The task: Return all the lines below in which the string "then" appears.
• • •
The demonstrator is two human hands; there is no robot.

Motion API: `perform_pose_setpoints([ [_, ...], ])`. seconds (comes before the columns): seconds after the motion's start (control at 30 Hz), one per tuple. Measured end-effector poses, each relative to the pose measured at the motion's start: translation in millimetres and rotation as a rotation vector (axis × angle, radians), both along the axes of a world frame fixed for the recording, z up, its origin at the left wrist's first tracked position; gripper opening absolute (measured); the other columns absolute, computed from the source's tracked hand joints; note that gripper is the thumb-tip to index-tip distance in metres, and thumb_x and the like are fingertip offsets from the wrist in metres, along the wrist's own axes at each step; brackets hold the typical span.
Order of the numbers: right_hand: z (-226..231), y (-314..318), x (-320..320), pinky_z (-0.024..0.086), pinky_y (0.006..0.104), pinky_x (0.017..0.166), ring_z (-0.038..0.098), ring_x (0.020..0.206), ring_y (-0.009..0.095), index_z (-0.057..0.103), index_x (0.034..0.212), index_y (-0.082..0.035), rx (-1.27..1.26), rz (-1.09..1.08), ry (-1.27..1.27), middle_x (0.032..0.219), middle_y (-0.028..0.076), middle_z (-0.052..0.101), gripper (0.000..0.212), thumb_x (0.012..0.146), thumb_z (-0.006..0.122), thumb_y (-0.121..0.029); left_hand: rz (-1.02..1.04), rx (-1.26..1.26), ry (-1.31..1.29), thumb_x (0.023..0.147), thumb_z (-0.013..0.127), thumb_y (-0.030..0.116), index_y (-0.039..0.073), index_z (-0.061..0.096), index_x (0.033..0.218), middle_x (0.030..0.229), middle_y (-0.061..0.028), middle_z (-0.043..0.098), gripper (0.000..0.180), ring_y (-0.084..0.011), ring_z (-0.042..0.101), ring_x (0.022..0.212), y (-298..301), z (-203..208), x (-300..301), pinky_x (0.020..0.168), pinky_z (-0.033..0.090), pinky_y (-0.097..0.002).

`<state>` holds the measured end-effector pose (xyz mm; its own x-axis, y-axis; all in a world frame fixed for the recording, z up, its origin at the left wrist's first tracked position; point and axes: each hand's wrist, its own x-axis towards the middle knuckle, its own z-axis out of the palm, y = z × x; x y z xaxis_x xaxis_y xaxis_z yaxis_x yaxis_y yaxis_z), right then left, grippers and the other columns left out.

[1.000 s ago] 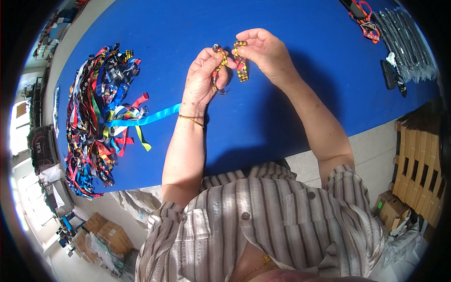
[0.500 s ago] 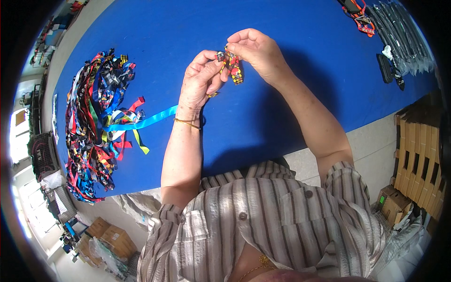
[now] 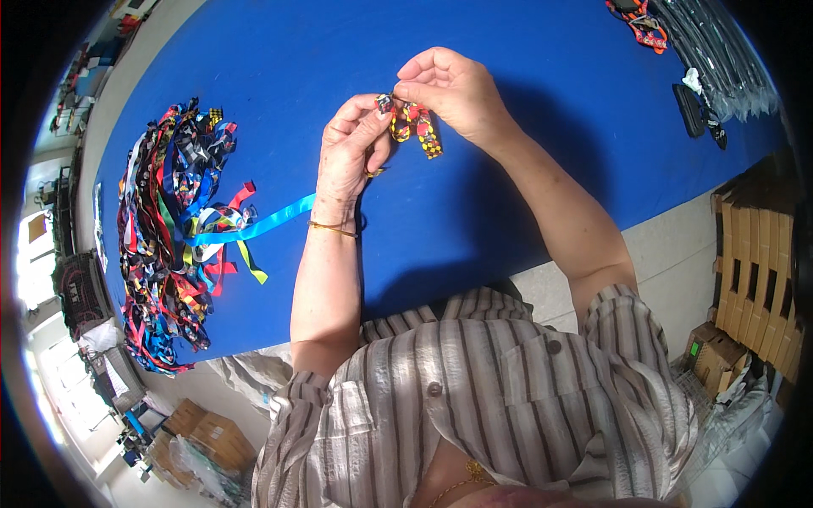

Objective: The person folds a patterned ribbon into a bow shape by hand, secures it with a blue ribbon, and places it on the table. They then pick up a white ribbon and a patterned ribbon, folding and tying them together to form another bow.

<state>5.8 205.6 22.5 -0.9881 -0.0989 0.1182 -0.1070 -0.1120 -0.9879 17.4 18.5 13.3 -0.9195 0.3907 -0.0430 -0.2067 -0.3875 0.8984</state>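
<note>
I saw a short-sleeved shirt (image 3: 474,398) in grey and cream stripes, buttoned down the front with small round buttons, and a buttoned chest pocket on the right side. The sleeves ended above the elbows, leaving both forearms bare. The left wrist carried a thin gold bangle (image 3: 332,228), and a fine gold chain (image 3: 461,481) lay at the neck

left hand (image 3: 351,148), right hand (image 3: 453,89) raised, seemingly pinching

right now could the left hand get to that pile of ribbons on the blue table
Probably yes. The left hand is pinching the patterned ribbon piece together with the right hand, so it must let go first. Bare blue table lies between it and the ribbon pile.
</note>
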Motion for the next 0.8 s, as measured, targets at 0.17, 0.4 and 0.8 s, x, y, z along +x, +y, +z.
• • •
Answer to this exercise:
`<state>` holds the measured end-effector pose (xyz mm; its own x-axis, y-axis; all in a world frame fixed for the recording, z up, its origin at the left wrist's first tracked position; point and axes: each hand's wrist, its own x-axis towards the middle knuckle, its own z-axis out of the palm, y = z × x; x y z xaxis_x xaxis_y xaxis_z yaxis_x yaxis_y yaxis_z), right then left, grippers and the other columns left out.
Objective: The person folds a patterned ribbon into a bow shape by hand, secures it with a blue ribbon, and places it on the table. They then pick up a white ribbon and a patterned ribbon, folding and tying them together to form another bow.

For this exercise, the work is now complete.